▸ **Problem description**: Use the entries below and reproduce exactly the lines from the one containing "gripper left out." down to the one containing "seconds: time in", both of them included.

Records from a data collection:
• • • • • • •

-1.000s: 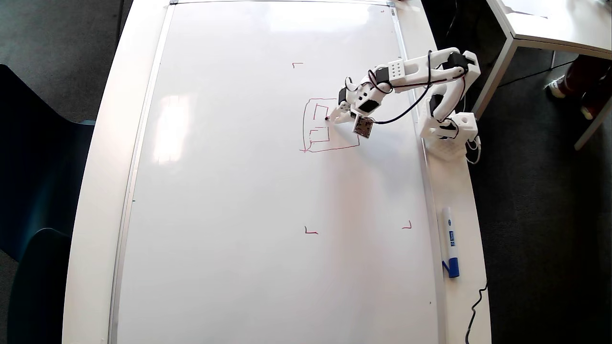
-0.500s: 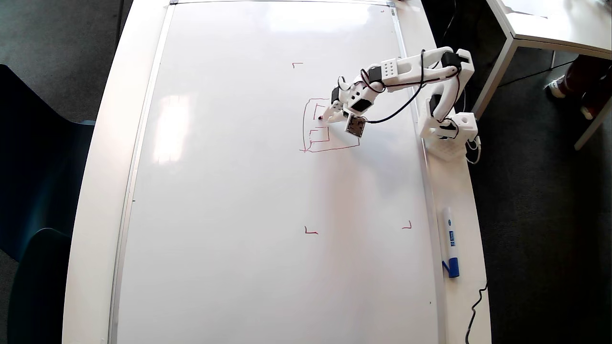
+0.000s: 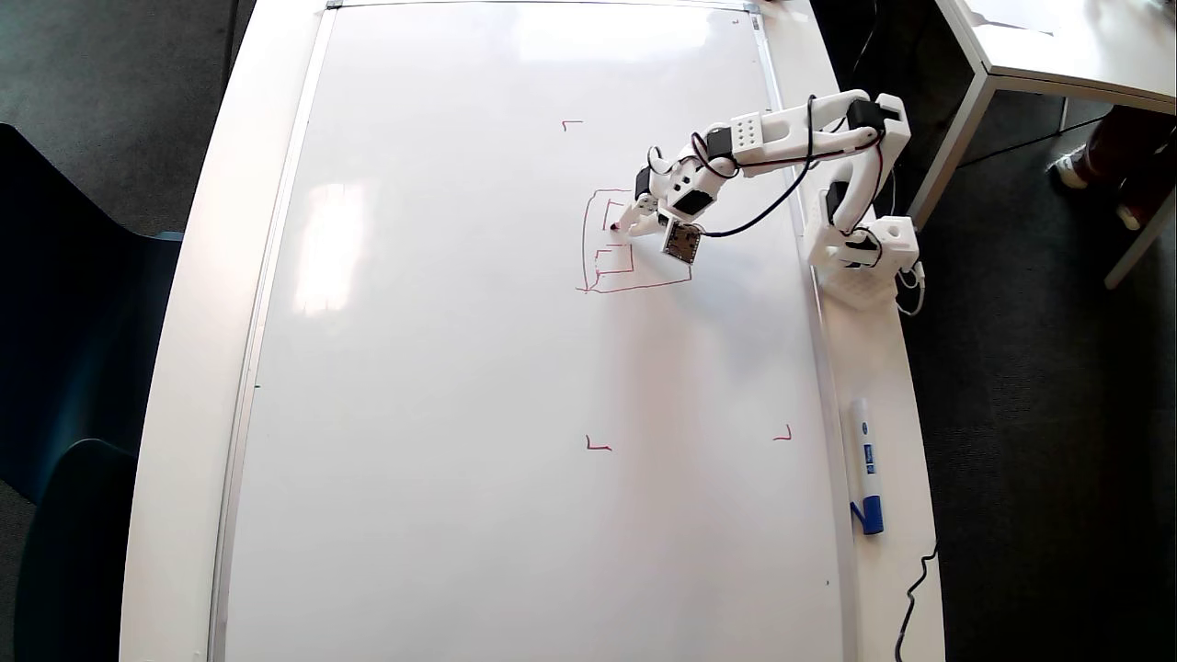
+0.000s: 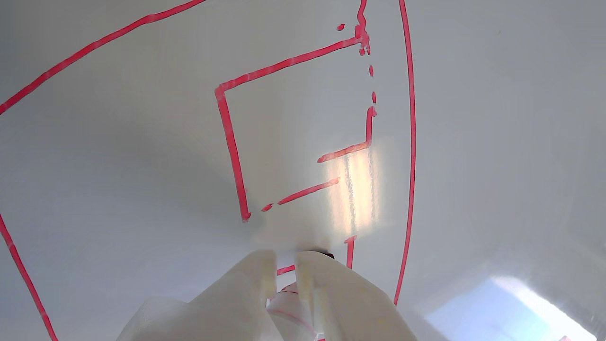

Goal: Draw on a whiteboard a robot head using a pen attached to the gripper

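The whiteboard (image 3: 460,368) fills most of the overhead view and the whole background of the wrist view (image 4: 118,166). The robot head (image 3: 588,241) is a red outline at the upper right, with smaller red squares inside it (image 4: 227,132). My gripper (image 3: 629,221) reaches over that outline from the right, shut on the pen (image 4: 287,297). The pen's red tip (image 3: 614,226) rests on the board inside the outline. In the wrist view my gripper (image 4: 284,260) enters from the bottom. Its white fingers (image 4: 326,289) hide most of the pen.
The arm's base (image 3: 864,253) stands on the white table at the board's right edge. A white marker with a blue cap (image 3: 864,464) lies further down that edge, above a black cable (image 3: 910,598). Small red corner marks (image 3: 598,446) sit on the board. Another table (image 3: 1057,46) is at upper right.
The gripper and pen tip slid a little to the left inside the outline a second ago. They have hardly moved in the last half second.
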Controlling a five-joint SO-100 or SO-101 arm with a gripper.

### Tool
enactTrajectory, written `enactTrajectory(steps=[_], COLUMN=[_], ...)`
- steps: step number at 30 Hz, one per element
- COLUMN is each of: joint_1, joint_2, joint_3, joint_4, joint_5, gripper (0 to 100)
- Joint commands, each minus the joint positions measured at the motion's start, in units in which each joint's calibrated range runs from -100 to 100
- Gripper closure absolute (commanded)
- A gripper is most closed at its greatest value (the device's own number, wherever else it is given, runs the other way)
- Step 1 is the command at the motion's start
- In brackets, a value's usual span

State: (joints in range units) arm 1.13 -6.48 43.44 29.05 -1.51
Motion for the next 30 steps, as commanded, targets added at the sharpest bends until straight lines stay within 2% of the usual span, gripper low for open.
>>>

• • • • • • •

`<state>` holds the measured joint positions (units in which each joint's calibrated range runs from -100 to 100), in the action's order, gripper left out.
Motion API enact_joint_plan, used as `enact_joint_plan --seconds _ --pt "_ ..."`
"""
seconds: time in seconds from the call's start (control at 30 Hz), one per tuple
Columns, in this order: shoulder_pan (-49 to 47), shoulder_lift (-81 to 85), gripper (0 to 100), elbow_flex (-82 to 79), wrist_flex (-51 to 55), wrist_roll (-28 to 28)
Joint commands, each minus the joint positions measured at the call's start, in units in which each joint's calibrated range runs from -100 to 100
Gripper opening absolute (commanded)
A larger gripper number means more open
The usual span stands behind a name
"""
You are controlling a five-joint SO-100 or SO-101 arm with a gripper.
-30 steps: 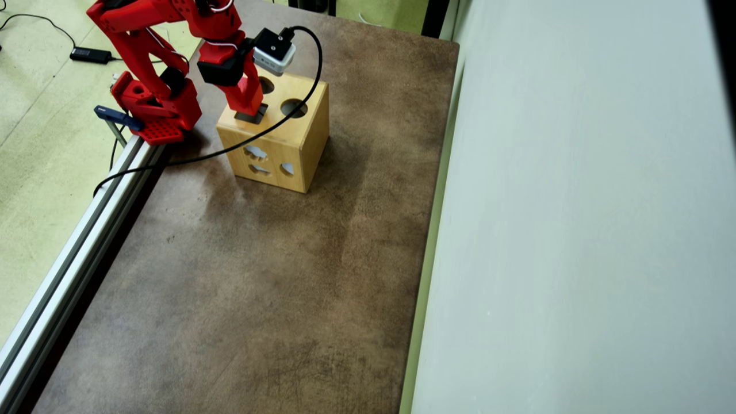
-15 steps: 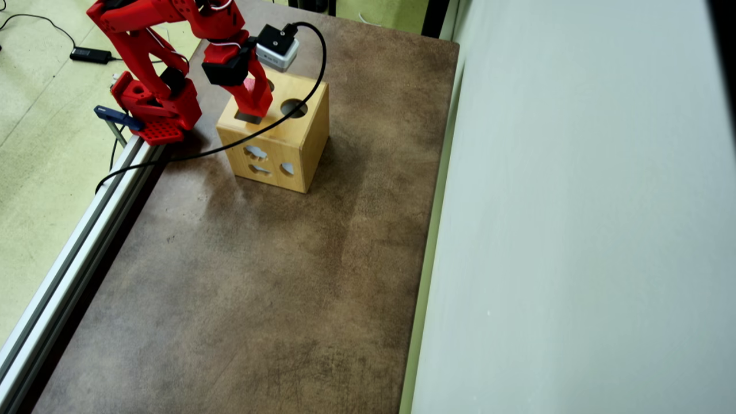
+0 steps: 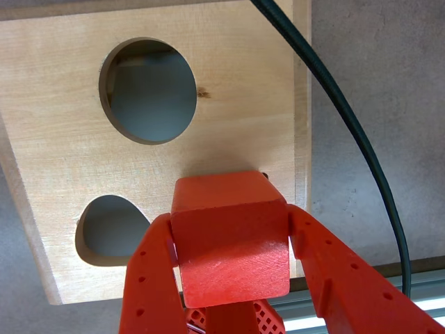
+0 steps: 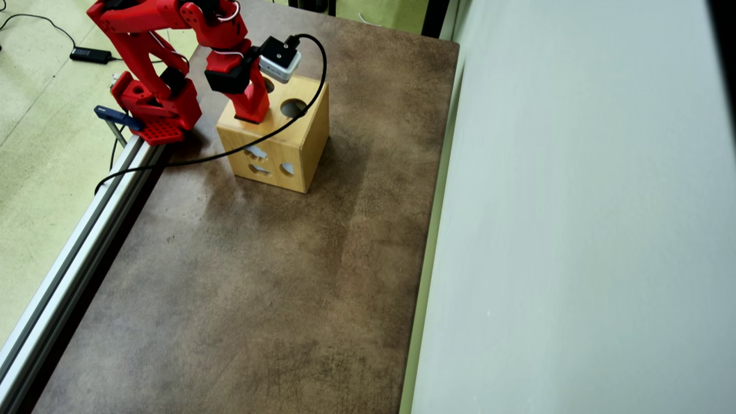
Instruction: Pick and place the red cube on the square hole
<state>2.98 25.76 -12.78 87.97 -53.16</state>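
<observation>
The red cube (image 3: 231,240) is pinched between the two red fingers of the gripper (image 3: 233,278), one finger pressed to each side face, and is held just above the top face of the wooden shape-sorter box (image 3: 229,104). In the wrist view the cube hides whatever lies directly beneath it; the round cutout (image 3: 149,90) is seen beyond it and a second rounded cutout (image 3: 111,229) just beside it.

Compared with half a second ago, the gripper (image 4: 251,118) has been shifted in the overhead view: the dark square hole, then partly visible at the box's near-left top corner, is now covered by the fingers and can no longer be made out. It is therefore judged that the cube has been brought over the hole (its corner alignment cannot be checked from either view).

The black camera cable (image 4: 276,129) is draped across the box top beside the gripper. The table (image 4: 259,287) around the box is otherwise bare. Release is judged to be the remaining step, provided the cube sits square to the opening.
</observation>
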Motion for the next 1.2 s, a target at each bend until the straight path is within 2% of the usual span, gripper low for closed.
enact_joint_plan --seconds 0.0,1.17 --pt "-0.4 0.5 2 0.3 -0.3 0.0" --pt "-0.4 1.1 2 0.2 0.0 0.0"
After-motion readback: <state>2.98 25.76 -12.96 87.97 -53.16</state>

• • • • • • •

▸ **Task solution**:
`<state>` holds the measured joint positions (units in which each joint's calibrated range runs from -100 to 100), in the action's order, gripper left out.
Motion API enact_joint_plan, used as `enact_joint_plan --seconds _ --pt "_ ..."`
"""
seconds: time in seconds from the call's start (control at 30 Hz), one per tuple

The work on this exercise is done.